Of course, being a member of the Blue Velvets was never hyped up to mean arrival at the end of the rainbow. The B.V.’s made four records on the Kristy and Orchestra labels, and their biggest smash came when they backed up a North Richmond singer named Dave Powell on a tune Fogerty recalls as having made “number one in Marin County.”

The Blue Velvets then signed a contract with the San Francisco record label Fantasy and, as the Golliwogs, turned out a short stack of sounds best described, by Fogerty, as “very contrived. Everything I could think of in a commercial record, I’d stick in.”

Some sounded like the Beach Boys; others more like Jan and Dean, and several had chord progressions stolen right out of early-Beatle music sheets. The band, Fogerty says, privately dug the blues and early Stax artists like William Bell, but their recorded sound had to be commercially-oriented. No floundering amateurs by now, the Golliwogs were still, self-admittedly, “ultra-white mickeymouse musicians.”

The B.V. and Golliwog eras, however, included one factor that proved important. At their various bus stops, the boys often found themselves on stage without a microphone, and John Fogerty had to scream his lyrics over the band and the din. “I just got used to it,” Fogerty says. “Those frat parties were such drunken orgies, anyway, that they didn’t care whether we had a mike or not. They just wanted the music to sing along with.” Today, the strength Fogerty acquired from playing in these circumstances is an important facet of the CCR’s sound.

Military hitches tied various Golliwogs up until the fall of 1967. While John was busy maneuvering his way out of a six-month Army hitch (he got out early), Doug, Tom, and Stu, who were, respectively, a janitor, a gas and electric company clerk, and a San Jose State senior, found and rented a house in woodsy, secluded El Sobrante in the Richmond hills. Cook sold a brand new car, a graduation present from his parents, to finance both the house and the group. When Fogerty got out of the service, the quartet dove into rehearsals at the house, practicing nearly every day for six months.

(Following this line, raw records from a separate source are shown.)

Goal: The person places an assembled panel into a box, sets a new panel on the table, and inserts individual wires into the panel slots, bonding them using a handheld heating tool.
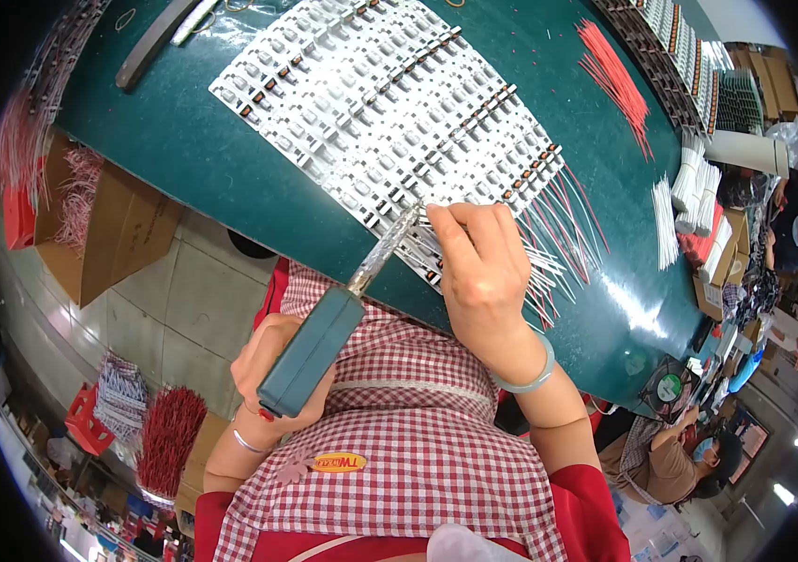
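My left hand is closed around a soldering gun with a dark green boxy body and a slim metal barrel. Its tip reaches the near edge of a sheet of white circuit boards, which carries rows of small metal and orange-brown parts. My right hand is over the boards' near right part, thumb and forefinger pinched right beside that tip. What the pinch holds is too small to make out. From beneath this hand, thin white and red wires fan out rightward over the green table.
Loose red wires lie at the far right, with white wire bundles nearer. A small fan stands by the table's right corner. Left of the table is a cardboard box of wires. Another person sits at lower right.
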Motion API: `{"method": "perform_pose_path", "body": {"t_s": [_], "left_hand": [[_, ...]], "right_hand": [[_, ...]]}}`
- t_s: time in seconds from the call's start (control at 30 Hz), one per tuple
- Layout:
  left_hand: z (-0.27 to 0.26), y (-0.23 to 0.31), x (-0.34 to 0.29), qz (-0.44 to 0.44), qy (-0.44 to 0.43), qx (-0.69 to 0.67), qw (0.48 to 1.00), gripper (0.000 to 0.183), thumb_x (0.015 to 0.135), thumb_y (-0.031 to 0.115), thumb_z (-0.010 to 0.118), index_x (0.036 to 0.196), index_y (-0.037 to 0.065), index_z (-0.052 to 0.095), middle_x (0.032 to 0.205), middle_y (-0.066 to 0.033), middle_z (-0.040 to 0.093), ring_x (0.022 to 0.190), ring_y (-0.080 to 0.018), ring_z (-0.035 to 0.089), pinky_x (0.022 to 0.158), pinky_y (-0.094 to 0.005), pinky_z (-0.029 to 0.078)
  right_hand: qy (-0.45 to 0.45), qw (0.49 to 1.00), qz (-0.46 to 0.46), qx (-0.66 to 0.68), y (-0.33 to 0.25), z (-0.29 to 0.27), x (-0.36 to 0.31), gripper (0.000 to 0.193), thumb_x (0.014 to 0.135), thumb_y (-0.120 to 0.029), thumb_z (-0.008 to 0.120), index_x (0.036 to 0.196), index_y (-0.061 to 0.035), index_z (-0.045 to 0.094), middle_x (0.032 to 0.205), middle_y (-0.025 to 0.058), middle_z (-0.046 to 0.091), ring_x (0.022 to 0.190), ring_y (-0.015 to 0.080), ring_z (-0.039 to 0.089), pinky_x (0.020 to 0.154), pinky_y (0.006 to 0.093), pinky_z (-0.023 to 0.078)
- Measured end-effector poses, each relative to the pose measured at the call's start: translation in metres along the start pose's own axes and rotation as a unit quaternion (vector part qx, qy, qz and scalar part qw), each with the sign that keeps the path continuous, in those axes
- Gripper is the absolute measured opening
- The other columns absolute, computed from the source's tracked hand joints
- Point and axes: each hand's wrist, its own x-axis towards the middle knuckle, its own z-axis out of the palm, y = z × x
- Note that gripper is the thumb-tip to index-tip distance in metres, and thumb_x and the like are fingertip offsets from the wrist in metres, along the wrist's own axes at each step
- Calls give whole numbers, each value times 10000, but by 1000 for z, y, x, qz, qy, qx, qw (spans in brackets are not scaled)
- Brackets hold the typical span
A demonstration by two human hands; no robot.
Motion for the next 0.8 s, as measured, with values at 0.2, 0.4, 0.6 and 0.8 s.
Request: {"method": "perform_pose_path", "body": {"t_s": [0.2, 0.4, 0.6, 0.8], "left_hand": [[2, -1, 0, 14, 65, 5, 998, 218, 679, -34, 747, 893, -46, 705, 889, -167, 678, 777, -309, 706, 658, -339, 579], [2, 0, 1, 4, 49, 9, 999, 227, 696, -26, 753, 919, -42, 712, 945, -179, 692, 826, -326, 717, 695, -347, 591], [2, 0, 7, 18, 16, -5, 1000, 263, 786, -24, 730, 1039, -82, 681, 956, -208, 684, 816, -303, 696, 688, -339, 554], [6, -2, 10, 13, 7, -11, 1000, 245, 791, -25, 736, 1024, -73, 681, 957, -197, 679, 810, -293, 691, 678, -338, 551]], "right_hand": [[-3, 1000, 5, -2, -1, 0, 1, 387, 651, 44, 648, 1036, 72, 669, 929, 121, 610, 802, 259, 576, 629, 338, 505], [-19, 1000, 10, 17, 0, -9, 1, 403, 656, 54, 648, 1057, 76, 670, 934, 129, 618, 809, 263, 581, 630, 341, 507], [6, 1000, 5, 6, 9, -4, 1, 414, 648, 67, 648, 1062, 80, 668, 945, 138, 622, 800, 267, 582, 638, 346, 508], [10, 1000, 2, -1, 10, -2, 3, 400, 652, 63, 647, 1051, 80, 668, 946, 134, 621, 803, 265, 580, 643, 343, 509]]}}
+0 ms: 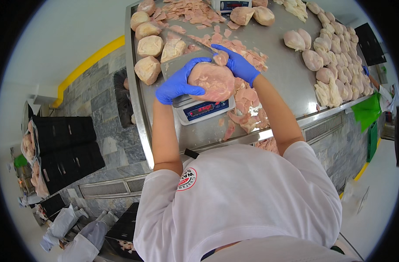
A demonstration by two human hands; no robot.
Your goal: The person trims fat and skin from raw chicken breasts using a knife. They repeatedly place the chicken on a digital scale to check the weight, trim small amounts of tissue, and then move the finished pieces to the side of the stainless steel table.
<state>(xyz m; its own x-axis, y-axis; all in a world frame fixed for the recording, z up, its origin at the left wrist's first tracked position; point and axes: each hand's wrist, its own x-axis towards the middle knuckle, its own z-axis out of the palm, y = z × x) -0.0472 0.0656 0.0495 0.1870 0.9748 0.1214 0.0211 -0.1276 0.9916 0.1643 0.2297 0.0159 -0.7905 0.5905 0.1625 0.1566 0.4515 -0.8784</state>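
Note:
A big rounded lump of raw pale-pink meat (212,81), which looks like poultry, is held over a white digital scale (207,112) with a lit red display. My left hand (178,83), in a blue glove, wraps its left side, thumb along the near face. My right hand (239,65), gloved the same, is closed at the lump's far right edge, with a small meat piece (220,57) at its fingers. From that hand a long thin knife (182,35) points up and left; its handle is hidden. Thin meat slices (245,107) lie beside the scale.
Whole lumps (150,46) line the steel table's (287,83) left edge. More slices (190,12) and a second scale (231,5) sit at the far side. Many lumps (335,56) crowd the right end. Black crates (68,148) stand left on the tiled floor; other people (84,236) are behind.

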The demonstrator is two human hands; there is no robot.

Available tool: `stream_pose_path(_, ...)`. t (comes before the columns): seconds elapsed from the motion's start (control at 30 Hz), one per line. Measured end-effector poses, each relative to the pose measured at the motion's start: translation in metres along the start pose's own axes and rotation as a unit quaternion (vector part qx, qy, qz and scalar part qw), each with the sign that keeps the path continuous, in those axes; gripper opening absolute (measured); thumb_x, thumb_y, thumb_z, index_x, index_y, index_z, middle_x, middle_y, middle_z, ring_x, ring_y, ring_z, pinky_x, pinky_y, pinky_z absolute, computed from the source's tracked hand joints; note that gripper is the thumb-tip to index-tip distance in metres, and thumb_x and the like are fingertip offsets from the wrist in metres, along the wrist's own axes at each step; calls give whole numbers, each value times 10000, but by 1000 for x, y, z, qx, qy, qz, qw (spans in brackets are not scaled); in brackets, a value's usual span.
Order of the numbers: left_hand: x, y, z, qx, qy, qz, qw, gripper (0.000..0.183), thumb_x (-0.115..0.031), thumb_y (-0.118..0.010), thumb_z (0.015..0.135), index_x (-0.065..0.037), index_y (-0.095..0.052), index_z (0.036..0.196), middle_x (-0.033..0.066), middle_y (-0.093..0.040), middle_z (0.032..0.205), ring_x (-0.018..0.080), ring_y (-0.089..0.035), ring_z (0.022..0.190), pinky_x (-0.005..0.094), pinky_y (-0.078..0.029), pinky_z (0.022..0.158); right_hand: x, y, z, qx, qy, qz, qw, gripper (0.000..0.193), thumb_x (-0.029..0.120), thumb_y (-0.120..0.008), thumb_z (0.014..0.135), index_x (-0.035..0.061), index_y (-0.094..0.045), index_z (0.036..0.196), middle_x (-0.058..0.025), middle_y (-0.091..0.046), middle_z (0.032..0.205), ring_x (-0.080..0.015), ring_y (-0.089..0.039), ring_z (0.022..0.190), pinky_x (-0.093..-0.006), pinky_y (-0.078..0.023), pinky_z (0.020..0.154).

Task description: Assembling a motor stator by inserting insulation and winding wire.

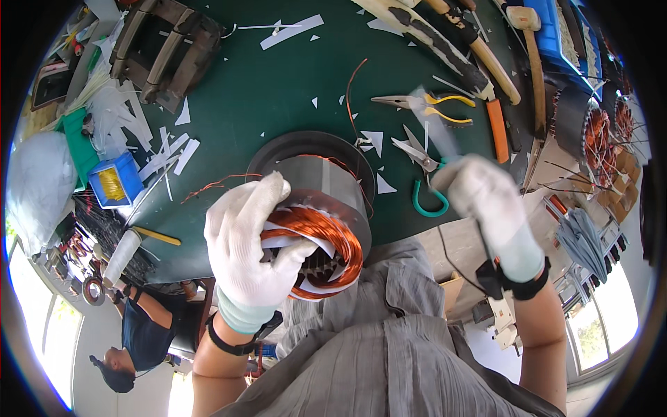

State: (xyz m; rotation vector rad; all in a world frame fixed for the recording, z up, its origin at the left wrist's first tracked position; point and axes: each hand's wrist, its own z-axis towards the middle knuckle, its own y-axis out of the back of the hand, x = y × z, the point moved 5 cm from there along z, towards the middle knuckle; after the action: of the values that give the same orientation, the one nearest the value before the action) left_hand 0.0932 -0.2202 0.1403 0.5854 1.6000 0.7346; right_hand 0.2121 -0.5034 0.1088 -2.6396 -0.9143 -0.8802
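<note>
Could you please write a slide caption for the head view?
White-gloved left hand gripping a copper-wound stator, blurred right hand near teal-handled scissors, at a green tabletop.

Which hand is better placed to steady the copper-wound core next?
Probably the left hand: it holds the copper-wound core, while the right hand is off to the side, near the teal-handled scissors.

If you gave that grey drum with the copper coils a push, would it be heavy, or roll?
The drum is probably heavy for its size, as it looks metal and its copper coils are densely packed. Its round side suggests it could roll if laid on it. The white liner looks thin, so it may crease under pressure.
</note>
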Motion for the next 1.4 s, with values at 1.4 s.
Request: stream_pose_path(1.4, 1, -2, 2, 42, 25, -28, 998, 636, -319, -839, 651, -61, -735, 1223, 33, -743, 1075, 249, -608, 881, 393, -470, 851, 75, -91, 14, 291, -432, 80, 850, 522, 249, -527, 1108, 93, -421, 1595, 5, -506, 649, -50, -375, 468, -219, -342, 422)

They came out of El Sobrante in early 1968 with a loud, easy-rolling blues-rock sound and a repertoire of blues standards including Dale Hawkins’ “Suzie Q” and Screaming Jay Hawkins’ “I Put a Spell on You.” They also found a change of ownership at Fantasy Records, with new boss Sol Zaentz willing to give the band something better than the shack-studio the company had in San Francisco. The first effort was “Suzie Q,” and it immediately hit the national top ten.

Although the band might be — and has been — faulted for a repetitious sound (moderate opening; screaming Fogerty vocal for two verses; long, pounding, guitar-dominated break; Fogerty vocal wrap-up; big close), Fogerty, who also produces and arranges CCR’s recordings, plans no immediate directional changes.

“If I had to throw in strings just to sound different,” he says, “I’d quit. Our music has a specific aim: to make you want to jump up and dance. Later on, we may want people to reflect on our words; we may want to play with more feedback and electronic effects. But right now, we just want our music to make people feel.”